Oral drugs, (such as NSAIDs or compound analgesics) are slow acting and thus not useful acutely, and should be avoided due to the risk of aspiration if further sedation is needed.
Traditional patient monitoring in the field is difficult, if not impossible, and expensive. Pulse rate and respiratory rate can be easily determined, but may expose the patient unnecessarily to the elements. Saturation probes do not work well on someone who is peripherally cold – this is common due to the environment or immobility due to injury. ECG and blood pressure monitoring also require specialised equipment, the provision of which may only delay transport and/or treatment. Most electronic monitoring solutions also require a quiet, dry, clean environment, which may not impossible in the rain, snow or beachside. Lack of monitoring effectively precludes the use of most sedatives on the field.
Although we had x-rays available to us, a proportion of people declined to pay for the x-ray, and there would be times when x-rays were unavailable.
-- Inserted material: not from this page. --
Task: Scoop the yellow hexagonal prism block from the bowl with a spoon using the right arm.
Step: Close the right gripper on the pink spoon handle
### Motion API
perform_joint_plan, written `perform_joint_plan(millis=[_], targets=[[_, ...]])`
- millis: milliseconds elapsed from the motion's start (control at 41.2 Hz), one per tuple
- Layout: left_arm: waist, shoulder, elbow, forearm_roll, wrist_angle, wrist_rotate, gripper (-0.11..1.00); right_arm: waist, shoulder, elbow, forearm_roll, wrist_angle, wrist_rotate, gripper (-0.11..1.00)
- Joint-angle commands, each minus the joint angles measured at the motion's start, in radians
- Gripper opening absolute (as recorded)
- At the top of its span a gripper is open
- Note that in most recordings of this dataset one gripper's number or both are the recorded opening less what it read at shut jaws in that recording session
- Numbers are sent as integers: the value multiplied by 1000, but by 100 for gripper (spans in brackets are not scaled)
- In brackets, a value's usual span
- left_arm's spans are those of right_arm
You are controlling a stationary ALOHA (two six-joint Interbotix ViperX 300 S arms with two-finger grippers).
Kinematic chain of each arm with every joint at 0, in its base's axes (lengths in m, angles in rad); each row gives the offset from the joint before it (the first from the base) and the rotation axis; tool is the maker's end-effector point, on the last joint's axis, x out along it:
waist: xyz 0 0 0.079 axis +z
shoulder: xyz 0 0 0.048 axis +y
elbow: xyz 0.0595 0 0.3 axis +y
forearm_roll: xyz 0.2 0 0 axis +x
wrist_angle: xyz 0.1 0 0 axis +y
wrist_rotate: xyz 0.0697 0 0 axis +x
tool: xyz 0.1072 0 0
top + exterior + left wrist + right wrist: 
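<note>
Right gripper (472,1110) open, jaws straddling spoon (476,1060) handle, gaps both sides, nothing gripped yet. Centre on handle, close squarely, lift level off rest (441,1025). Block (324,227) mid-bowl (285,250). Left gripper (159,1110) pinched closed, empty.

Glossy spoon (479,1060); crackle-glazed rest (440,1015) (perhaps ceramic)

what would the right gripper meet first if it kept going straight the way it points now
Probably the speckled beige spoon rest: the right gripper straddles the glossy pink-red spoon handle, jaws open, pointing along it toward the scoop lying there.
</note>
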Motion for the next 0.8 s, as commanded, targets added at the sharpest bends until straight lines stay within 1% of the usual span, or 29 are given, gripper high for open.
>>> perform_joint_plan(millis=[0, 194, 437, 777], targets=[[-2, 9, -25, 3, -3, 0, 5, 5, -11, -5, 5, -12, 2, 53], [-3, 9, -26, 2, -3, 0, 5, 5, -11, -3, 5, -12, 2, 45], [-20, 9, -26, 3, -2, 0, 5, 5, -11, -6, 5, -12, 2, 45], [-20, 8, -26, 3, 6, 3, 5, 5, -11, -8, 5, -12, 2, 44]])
A non-traction/counter-traction technique is arguably safer for these patients.
In-the-field relocation may be hindered by the inability to provide an environment where the patient is psychologically prepared for the relocation, which is integral to the Cunningham Technique, or indeed any procedure that requires patient co-operation.
My experience with this technique has strengthened my belief that traction/counter-traction should not be used as a primary reduction technique. It has also highlighted to me that there is a lot of psychology involved in pain relief with all injuries, not only shoulder dislocation. The importance of engaging the patient, talking with them, and allowing the patient to take control over the pain is something that I will take with me to all my patients.